*** Opening MATERIAL FOR THIS TASK ***
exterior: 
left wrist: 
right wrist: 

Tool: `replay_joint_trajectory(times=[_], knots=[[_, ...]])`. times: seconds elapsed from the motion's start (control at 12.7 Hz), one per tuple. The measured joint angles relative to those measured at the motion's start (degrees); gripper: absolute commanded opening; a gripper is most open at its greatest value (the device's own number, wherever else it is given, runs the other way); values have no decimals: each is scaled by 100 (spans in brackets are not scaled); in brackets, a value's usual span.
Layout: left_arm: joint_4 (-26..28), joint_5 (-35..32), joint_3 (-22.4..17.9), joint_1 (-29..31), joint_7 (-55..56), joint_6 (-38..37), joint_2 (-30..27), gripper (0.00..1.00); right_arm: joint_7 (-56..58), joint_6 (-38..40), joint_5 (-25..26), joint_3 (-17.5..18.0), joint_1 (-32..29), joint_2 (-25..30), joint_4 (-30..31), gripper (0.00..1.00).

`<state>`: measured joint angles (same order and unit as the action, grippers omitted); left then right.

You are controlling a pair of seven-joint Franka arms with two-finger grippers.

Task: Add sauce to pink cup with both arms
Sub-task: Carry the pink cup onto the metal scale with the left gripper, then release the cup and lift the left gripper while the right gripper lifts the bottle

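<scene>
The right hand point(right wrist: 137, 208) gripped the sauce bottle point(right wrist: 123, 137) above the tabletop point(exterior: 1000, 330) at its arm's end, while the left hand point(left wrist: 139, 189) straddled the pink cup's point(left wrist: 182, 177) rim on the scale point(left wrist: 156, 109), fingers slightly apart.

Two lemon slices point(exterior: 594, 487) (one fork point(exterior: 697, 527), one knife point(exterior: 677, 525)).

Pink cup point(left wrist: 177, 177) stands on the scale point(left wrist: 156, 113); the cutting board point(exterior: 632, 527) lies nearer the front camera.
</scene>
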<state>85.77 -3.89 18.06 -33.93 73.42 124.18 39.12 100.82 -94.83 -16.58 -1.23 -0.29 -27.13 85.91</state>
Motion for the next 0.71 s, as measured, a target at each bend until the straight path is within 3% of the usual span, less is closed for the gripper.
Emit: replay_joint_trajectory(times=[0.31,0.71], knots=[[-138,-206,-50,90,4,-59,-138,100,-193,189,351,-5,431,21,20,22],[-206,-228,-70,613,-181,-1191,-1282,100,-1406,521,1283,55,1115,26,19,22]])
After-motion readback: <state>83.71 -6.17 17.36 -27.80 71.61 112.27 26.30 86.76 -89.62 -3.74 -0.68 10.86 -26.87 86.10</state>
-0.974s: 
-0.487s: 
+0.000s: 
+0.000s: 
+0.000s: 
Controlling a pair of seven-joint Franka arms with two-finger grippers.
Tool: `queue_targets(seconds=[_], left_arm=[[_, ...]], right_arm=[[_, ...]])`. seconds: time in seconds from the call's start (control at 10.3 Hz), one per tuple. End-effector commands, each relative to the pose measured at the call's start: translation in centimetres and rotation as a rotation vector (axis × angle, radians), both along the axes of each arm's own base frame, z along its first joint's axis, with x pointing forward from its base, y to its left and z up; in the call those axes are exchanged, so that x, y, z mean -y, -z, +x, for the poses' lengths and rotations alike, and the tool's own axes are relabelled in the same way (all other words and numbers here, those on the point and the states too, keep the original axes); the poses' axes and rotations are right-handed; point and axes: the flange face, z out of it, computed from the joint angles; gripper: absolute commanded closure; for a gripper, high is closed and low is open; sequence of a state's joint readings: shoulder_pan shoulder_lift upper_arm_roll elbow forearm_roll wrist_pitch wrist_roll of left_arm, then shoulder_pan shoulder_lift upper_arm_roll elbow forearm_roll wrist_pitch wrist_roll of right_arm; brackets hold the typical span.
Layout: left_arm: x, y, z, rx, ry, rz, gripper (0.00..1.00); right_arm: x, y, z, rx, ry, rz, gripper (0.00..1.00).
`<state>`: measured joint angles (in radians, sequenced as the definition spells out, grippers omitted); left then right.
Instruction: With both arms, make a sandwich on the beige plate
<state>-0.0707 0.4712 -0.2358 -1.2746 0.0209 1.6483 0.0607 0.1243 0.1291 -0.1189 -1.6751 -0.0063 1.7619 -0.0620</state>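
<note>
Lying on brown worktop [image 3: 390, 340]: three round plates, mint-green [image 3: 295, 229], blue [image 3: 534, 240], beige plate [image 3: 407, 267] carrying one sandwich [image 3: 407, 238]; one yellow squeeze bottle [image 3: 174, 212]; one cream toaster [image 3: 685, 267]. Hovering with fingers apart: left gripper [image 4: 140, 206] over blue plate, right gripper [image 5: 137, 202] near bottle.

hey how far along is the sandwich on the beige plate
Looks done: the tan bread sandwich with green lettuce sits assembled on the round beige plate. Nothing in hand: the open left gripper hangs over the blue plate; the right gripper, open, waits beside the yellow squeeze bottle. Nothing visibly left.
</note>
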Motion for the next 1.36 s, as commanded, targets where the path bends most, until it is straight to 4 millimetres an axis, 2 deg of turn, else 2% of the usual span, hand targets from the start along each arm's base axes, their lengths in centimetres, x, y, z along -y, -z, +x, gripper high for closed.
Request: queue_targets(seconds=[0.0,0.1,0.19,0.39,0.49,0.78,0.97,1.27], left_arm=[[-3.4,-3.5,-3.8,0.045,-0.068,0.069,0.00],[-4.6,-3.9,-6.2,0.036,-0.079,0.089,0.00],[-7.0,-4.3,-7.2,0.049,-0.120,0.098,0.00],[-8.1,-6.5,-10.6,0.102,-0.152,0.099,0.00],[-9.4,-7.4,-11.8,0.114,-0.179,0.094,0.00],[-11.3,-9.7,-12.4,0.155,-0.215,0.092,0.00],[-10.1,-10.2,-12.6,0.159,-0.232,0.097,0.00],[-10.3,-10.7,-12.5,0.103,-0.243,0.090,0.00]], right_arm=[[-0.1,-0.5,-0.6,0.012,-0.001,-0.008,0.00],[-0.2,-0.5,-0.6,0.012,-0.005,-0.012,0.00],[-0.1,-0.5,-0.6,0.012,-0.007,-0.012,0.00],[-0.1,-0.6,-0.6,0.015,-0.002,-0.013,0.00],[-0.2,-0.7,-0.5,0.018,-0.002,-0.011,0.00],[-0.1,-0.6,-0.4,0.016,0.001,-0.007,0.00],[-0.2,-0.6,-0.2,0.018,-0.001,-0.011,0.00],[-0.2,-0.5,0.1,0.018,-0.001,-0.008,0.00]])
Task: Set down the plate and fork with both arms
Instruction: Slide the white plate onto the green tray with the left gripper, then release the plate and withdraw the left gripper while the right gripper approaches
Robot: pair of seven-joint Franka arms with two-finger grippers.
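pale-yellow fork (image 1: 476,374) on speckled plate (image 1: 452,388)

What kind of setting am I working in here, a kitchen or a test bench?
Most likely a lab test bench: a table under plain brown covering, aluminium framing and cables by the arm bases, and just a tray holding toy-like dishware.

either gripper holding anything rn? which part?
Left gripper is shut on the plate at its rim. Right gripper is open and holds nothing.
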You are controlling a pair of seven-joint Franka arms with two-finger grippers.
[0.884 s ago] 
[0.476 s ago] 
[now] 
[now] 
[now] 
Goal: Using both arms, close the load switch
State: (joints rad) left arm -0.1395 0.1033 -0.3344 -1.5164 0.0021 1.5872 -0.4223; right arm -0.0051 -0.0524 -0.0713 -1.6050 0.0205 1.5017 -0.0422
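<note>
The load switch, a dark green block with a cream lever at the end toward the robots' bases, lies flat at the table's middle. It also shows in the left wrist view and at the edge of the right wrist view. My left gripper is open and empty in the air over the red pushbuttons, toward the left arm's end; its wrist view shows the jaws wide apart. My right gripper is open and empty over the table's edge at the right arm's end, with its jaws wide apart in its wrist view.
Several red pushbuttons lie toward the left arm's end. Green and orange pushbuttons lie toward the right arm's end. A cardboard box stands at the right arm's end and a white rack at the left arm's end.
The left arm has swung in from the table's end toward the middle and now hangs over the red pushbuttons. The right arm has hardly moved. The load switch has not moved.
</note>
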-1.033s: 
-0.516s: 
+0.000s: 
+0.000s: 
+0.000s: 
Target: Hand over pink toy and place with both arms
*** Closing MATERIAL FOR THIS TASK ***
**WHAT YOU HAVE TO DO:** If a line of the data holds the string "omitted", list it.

**TASK OUTPUT:**
`<state>`: measured joint angles (same order and unit as the action, grippers omitted); left then right.
`<state>`: measured joint angles (in radians, sequenced as the definition spells out, grippers omitted); left then right.

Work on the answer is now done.